Data extracts →
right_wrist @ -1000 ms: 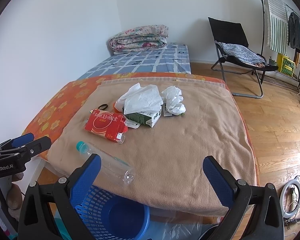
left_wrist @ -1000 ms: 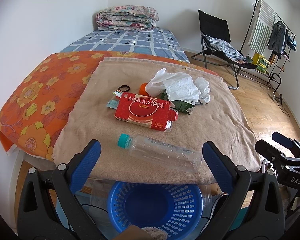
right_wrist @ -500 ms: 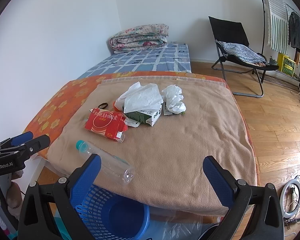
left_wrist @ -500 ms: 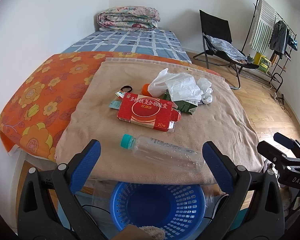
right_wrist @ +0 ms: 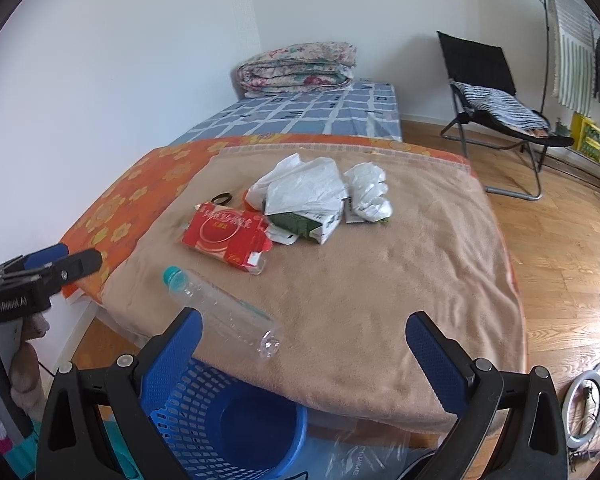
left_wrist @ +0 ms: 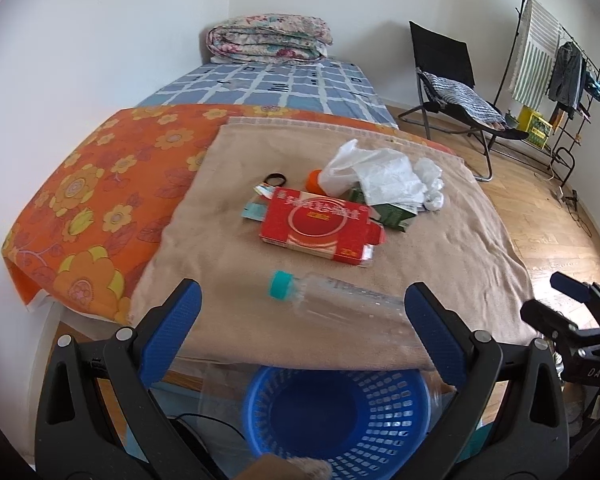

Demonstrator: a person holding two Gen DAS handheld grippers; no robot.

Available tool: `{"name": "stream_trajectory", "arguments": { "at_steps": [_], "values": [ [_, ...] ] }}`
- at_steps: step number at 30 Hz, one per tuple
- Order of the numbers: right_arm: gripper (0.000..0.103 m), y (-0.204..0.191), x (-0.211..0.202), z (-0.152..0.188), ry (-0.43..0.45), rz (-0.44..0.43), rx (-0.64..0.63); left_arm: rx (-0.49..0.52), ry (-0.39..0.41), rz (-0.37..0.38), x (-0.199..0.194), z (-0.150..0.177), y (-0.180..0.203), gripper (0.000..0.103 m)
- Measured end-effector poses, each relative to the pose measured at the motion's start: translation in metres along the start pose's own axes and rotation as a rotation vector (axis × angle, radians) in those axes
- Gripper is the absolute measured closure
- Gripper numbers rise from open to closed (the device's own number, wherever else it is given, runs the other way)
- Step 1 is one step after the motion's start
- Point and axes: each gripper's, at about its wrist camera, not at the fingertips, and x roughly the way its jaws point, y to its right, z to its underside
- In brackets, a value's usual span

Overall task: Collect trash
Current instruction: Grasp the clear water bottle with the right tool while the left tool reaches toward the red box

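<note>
The bed (left_wrist: pixel 100 184) carried a tan blanket (left_wrist: pixel 440 264) with the trash on it. A blue basket (left_wrist: pixel 340 412) stood on the floor just below the blanket's near edge. A clear bottle (left_wrist: pixel 340 304) lay near that edge; behind it were a red box (left_wrist: pixel 320 228) and a white bag (left_wrist: pixel 380 176). The left gripper (left_wrist: pixel 303 330) and the right gripper (right_wrist: pixel 303 354) were both wide apart and held nothing
</note>
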Motion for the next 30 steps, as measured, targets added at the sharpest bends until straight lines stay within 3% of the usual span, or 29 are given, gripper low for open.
{"name": "stream_trajectory", "arguments": {
  "at_steps": [7, 13, 21, 25, 30],
  "values": [
    [0.002, -0.027, 0.016, 0.003, -0.031, -0.051, -0.166, -0.015, 0.007, -0.053, 0.008, -0.011, -0.027, 0.0],
    [0.008, -0.048, 0.038, -0.004, -0.093, -0.127, -0.274, -0.045, -0.046, -0.007, 0.021, -0.018, -0.037, 0.0],
    [0.012, -0.058, 0.08, -0.008, -0.171, -0.123, -0.389, 0.0, -0.041, -0.011, 0.033, -0.033, -0.034, 0.0],
    [0.017, -0.077, 0.098, -0.005, -0.201, -0.139, -0.475, 0.002, -0.046, 0.002, 0.042, -0.045, -0.036, 0.001],
    [0.018, -0.099, 0.117, -0.003, -0.208, -0.1, -0.594, -0.017, -0.063, 0.012, 0.057, -0.057, -0.044, 0.001]
  ]
}}
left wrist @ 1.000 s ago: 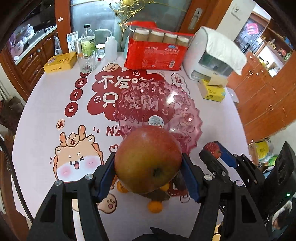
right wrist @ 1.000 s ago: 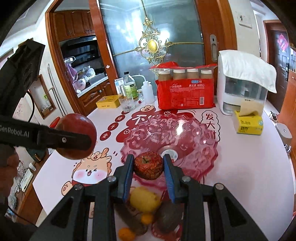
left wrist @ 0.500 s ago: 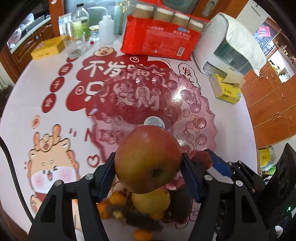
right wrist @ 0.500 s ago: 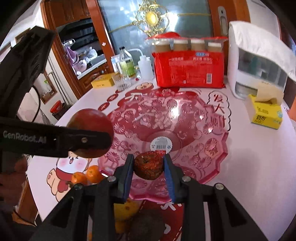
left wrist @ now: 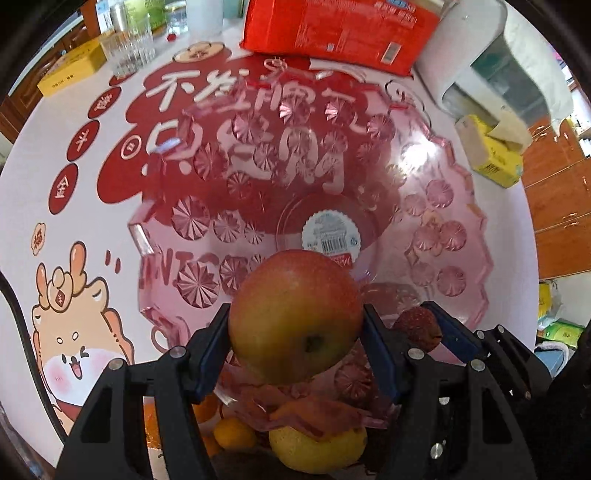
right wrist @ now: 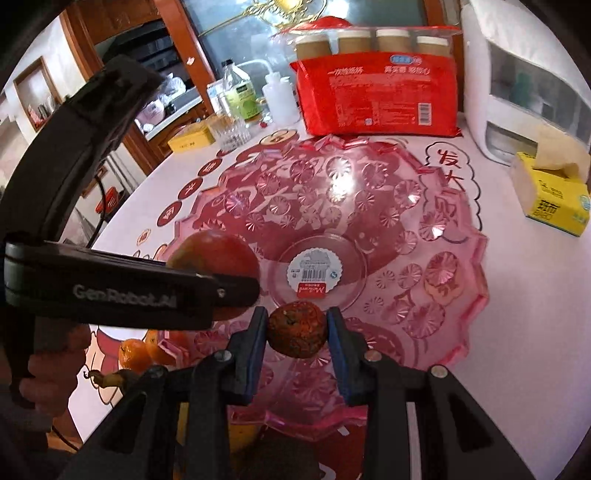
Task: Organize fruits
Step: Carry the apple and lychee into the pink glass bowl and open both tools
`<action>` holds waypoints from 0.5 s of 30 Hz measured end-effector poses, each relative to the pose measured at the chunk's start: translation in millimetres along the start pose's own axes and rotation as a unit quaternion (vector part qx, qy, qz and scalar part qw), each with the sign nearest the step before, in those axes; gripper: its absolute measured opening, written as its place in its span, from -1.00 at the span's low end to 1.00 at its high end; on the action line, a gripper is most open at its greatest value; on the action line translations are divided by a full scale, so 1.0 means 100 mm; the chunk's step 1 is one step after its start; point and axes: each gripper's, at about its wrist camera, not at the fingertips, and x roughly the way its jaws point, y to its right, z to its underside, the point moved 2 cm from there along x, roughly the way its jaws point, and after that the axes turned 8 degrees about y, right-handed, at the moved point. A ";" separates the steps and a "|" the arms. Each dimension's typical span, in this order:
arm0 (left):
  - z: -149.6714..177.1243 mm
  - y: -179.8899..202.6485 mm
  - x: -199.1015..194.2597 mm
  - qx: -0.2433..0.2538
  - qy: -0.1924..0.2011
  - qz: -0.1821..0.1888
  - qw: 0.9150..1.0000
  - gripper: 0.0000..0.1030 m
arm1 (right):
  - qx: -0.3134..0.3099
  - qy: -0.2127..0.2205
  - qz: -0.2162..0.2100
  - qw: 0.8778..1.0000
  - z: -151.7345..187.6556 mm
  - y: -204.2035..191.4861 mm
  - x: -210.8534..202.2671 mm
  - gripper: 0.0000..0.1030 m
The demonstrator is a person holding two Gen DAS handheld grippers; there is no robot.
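Clamping a smooth apple (left wrist: 295, 314) and a bumpy lychee (right wrist: 297, 328), both grippers' fingers (left wrist: 212, 347) overhang the faceted pink bowl (right wrist: 461, 295)

We are looking at a round table (right wrist: 524, 295) under a white cloth (left wrist: 33, 192) printed with red characters and a cartoon animal (left wrist: 74, 332). At its far side a red pack of paper cups (right wrist: 376, 96) is standing beside a white appliance (right wrist: 517, 85) with a cloth draped over it, and a yellow tissue box (right wrist: 554, 199) is sitting in front of that. To the left a bottle (right wrist: 240, 92), a squeeze bottle (right wrist: 280, 96), a glass (right wrist: 227, 131) and a flat yellow box (right wrist: 190, 138) are clustering. Behind them a frosted glass door (right wrist: 236, 33) with gilt ornament is glowing with daylight, and wooden cabinets (left wrist: 557, 206) are lining the right
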 end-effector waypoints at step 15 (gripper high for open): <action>0.03 0.00 -0.52 -0.015 0.084 0.006 0.996 0.69 | 0.019 0.025 0.003 0.999 -0.02 -0.01 -0.26 0.35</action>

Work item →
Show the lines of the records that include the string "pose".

Response to the task →
- Measured end-effector poses, each relative to the pose measured at the motion's start: translation in metres along the start pose's own axes and rotation as a rotation vector (axis × angle, radians) in those axes
`<action>` holds waypoints from 0.5 s of 30 Hz measured end-effector poses, each relative to the pose measured at the chunk's start: translation in millimetres along the start pose's own axes and rotation as a unit quaternion (vector part qx, qy, qz and scalar part qw), each with the sign nearest the step before, in those axes; gripper: its absolute measured opening, written as its place in its span, from -1.00 at the span's low end to 1.00 at its high end; on the action line, a gripper is most open at its greatest value; on the action line translations are divided by a full scale, so 1.0 means 100 mm; the chunk's step 1 is one step after its start; point and axes: each gripper's, at about its wrist camera, not at the fingertips, and x roughly the way its jaws point, y to its right, z to its underside, the point moved 2 cm from there along x, roughly the way its jaws point, and after that the axes turned 8 degrees about y, right-handed, at the moved point. A ";" separates the steps and a "|" the arms. Each dimension's typical span, in this order:

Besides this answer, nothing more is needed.